Moonlink buffers, caches, and indexes data so Iceberg tables stay read-optimized.


             ┌──────────moonlink───────────┐                         
             │  ┌───────────────────────┐  │  ┌───────Iceberg───────┐
             │  │                       │  │  │      obj. store     │
Postgres ───►│  │┌ ─ ─ ─ ─ ┐ ┌ ─ ─ ─ ─ ┐│  │  │┌───────┐ ┌─────────┐│
             │  │                       │  │  ││       │ │         ││
Kafka    ───►│  ││  index  │ │  cache  ││  ├──►│ index │ │ parquet ││
             │  │                       │  │  ││       │ │         ││
Events   ───►│  │└ ─ ─ ─ ─ ┘ └ ─ ─ ─ ─ ┘│  │  │└───────┘ └─────────┘│
             │  │                  nvme │  │  │                     │
             │  └───────────────────────┘  │  └─────────────────────┘
             └─────────────────────────────┘

Note: Moonlink is in preview. Expect changes. Join our Community to stay updated!

Why Moonlink?

Traditional ingestion tools write data and metadata files per update into Iceberg. That's fine for slow-changing data, but on real-time streams it causes:

Tiny data files — frequent commits create thousands of small Parquet files
Metadata explosion — equality-deletes compound this problem

which leads to:

Slow read performance — query planning overhead scales with file count
Manual maintenance — periodic Spark jobs for compaction/cleanup

Moonlink minimizes write amplification and metadata churn by buffering incoming data, building indexes and caches on NVMe, and committing read-optimized files and deletion vectors to Iceberg.
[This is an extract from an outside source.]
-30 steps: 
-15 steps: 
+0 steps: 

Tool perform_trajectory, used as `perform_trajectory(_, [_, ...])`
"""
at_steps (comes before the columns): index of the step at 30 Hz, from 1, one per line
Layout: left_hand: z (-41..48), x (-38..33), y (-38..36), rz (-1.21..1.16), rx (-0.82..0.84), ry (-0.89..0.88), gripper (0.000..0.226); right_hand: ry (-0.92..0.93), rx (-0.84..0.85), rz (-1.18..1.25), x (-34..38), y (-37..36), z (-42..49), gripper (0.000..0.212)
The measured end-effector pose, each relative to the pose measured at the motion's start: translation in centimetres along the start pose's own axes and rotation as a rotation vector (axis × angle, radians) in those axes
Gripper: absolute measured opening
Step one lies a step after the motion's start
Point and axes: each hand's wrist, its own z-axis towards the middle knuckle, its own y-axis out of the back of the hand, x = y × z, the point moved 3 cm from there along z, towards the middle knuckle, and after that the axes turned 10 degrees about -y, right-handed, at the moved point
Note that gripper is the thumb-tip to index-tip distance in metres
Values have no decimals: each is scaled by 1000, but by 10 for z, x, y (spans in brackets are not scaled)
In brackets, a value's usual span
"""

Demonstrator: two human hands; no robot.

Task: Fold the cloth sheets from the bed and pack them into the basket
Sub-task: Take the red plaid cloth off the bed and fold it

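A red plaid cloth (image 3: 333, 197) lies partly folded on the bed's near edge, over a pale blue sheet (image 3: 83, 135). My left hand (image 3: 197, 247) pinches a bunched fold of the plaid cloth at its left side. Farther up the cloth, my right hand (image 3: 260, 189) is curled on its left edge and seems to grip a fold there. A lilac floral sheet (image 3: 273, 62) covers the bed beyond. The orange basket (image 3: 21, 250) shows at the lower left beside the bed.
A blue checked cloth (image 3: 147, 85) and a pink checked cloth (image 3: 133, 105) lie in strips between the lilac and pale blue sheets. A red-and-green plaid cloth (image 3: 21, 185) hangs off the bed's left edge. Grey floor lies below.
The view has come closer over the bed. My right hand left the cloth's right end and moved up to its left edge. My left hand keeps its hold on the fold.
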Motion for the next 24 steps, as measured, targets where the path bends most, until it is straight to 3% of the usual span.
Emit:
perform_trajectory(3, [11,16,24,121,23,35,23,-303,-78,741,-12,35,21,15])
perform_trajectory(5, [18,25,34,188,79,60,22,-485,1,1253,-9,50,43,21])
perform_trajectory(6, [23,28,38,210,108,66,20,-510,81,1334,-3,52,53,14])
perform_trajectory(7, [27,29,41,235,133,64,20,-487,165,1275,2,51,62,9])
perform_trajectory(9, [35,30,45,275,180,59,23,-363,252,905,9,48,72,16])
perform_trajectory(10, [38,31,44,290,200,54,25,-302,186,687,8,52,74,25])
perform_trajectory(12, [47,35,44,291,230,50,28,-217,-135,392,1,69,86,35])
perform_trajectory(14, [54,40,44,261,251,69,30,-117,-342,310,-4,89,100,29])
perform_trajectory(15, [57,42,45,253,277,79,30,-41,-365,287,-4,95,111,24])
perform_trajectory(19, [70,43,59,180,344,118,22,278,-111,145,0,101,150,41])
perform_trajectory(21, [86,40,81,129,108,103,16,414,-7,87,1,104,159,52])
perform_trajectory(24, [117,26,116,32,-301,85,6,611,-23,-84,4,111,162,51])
Inserts are buffered and flushed as size-tuned Parquet

          ┌───moonlink───┐  ┌────iceberg───┐
          │┌─ ─ ─ ─ ─ ─ ┐│  │┌─ ─ ─ ─ ─ ─ ┐│
raw insert│              │  │              │
────────► ││   Arrow    │├─►││   Parquet  ││
          │              │  │              │
          │└─ ─ ─ ─ ─ ─ ┘│  │└─ ─ ─ ─ ─ ─ ┘│
          └──────────────┘  └──────────────┘

Deletes are mapped to deletion vectors using an index built on row positions

           ┌───moonlink───┐   ┌────iceberg───┐
           │┌─ ─ ─── ─ ─ ┐│   │┌─ ─ ─ ─ ─ ─ ┐│
raw deletes│              │   │              │
  ────────►││   index    │├──►││  deletion  ││
           │              │   │   vectors    │
           │└─ ─ ─── ─ ─ ┘│   │└─ ─ ─ ─ ─ ─ ┘│
           └──────────────┘   └──────────────┘

Write Paths

Moonlink supports multiple input sources for ingest:

PostgreSQL CDC — ingest via logical replication with millisecond-level latency
REST API — simple HTTP endpoint for direct event ingestion
Kafka — sink support coming soon
OTEL — sink support on the roadmap

Read Path

Moonlink commits data as Iceberg v3 tables with deletion vectors. These tables can be queried from any Iceberg-compatible engine.

Engines

DuckDB
Apache Spark
Postgres with pg_duckdb or pg_mooncake

Catalogs

AWS Glue — coming soon
Unity Catalog — coming soon

Real-Time Reads (<s freshness)

For workloads requiring sub-second visibility into new data, Moonlink supports real-time querying:

DuckDB — with the duckb_mooncake extension.
Postgres — with the pg_mooncake extension.
DataFusion – with Moonlink Datafusion

Quick Start

1. Clone & Build

Clone the repository and build the service binary:

git clone https://github.com/Mooncake-Labs/moonlink.git
cd moonlink
cargo build --release --bin moonlink_service

2. Start the Moonlink Service

Start the Moonlink service, which will store data in the ./data directory:

./target/release/moonlink_service ./data

3. Verify Service Health

Check that the service is running properly:

curl http://localhost:3030/health

4. Create a Table

Create a table with a defined schema. Here's an example creating a users table:

curl -X POST http://localhost:3030/tables/users \
  -H "Content-Type: application/json" \
  -d '{
    "database": "my_database",
    "table": "users",
    "schema": [
      {"name": "id", "data_type": "int32", "nullable": false},
      {"name": "name", "data_type": "string", "nullable": false},
      {"name": "email", "data_type": "string", "nullable": true},
      {"name": "age", "data_type": "int32", "nullable": true},
      {"name": "created_at", "data_type": "date32", "nullable": true}
    ],
    "table_config": {}
  }'

5. Insert Data

Insert data into the created table:

curl -X POST http://localhost:3030/ingest/users \
  -H "Content-Type: application/json" \
  -d '{
    "operation": "insert",
    "request_mode": "async",
    "data": {
      "id": 1,
      "name": "Alice Johnson",
      "email": "alice@example.com",
      "age": 30,
      "created_at": "2024-01-01"
    }
  }'

Roadmap and Contributing

Roadmap (near‑term):

Kafka sink preview
Schema evolution from Postgres and Kafka
Catalog integrations (AWS Glue, Unity Catalog)
REST API stabilization (Insert, Upsert into Iceberg directly)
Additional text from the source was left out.